New York ranked No. 2 among the states where coronavirus was spreading the fastest on a per-person basis, a USA TODAY Network analysis of Johns Hopkins University data shows. In the latest week the United States added 632,914 reported cases of coronavirus, a decrease of -22.9% from the week before. Across the country, 3 states had more cases in the latest week than they did in the week before.
Within New York, the worst weekly outbreaks on a per-person basis were in Bronx, Fulton and Richmond counties. Adding the most new cases overall were Kings County, with 8,975 cases; Queens County, with 8,496 cases; and Bronx County, with 6,813. Weekly case counts rose in 15 counties from the previous week. The worst increases from the prior week's pace were in Bronx, Queens and Kings counties.
The share of New York test results that came back positive was 3.8% in the latest week, compared with 4.5% in the week before, a USA TODAY Network analysis of COVID Tracking Project data shows.
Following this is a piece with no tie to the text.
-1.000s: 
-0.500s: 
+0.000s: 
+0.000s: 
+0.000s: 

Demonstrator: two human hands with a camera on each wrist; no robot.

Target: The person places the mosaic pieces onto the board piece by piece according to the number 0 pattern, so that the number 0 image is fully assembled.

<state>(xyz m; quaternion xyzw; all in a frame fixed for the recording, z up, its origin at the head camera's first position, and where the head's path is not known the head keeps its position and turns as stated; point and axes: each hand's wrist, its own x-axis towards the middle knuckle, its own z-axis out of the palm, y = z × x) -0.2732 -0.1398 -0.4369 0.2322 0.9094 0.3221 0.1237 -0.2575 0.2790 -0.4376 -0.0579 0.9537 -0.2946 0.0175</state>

In the latest week, 1,538,485 tests were administered; a week earlier, that figure was 1,336,716. Experts say it is important to look at the share of tests that come back positive, not just case counts, to get a better idea of whether the rate of new infections is changing or if differences in testing are playing a role.
The World Health Organization says places should be conducting enough tests to have fewer than 5% coming back positive. Places where the percentage is higher could struggle to complete contact tracing soon enough to prevent spread of the virus.
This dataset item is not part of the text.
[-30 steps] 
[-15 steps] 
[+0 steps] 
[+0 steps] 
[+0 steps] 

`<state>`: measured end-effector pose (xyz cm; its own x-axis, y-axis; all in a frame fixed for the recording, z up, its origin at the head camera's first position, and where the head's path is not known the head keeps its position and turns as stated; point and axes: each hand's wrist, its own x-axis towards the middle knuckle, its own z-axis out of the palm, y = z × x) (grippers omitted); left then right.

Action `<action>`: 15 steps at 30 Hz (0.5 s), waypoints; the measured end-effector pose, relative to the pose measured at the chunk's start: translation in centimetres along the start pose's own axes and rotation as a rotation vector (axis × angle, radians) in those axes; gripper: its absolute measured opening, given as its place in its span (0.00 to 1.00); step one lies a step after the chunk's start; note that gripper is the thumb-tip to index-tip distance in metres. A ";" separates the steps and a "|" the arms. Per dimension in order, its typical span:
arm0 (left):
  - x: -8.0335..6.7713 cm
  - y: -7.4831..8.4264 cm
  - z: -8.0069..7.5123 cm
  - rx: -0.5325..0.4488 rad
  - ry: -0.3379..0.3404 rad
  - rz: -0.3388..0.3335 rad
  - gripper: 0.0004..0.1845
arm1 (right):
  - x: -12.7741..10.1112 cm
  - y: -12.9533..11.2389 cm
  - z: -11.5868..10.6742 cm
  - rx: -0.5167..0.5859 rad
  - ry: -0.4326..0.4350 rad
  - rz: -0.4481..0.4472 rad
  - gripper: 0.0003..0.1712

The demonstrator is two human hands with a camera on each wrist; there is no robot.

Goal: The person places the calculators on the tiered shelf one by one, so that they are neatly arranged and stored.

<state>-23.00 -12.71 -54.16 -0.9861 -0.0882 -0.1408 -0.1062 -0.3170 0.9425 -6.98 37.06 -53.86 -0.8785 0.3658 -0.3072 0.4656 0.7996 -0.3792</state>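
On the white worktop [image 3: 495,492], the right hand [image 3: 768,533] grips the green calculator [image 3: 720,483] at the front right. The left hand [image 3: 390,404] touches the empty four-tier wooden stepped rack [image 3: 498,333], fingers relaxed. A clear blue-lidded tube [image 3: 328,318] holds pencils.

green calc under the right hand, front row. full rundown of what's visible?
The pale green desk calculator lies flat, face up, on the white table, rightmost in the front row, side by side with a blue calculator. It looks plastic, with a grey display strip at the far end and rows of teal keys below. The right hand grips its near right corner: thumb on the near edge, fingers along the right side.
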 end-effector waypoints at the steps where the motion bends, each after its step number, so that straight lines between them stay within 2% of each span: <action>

Across New York, cases fell in 45 counties, with the best declines in Suffolk, Nassau and Albany counties.
In New York, 1,045 people were reported dead of COVID-19 in the week ending Sunday. In the week before that, 1,205 people were reported dead.
A total of 1,539,870 people in New York have tested positive for the coronavirus since the pandemic began, and 45,884 people have died from the disease, Johns Hopkins University data shows. In the United States 27,640,282 people have tested positive and 485,336 people have died.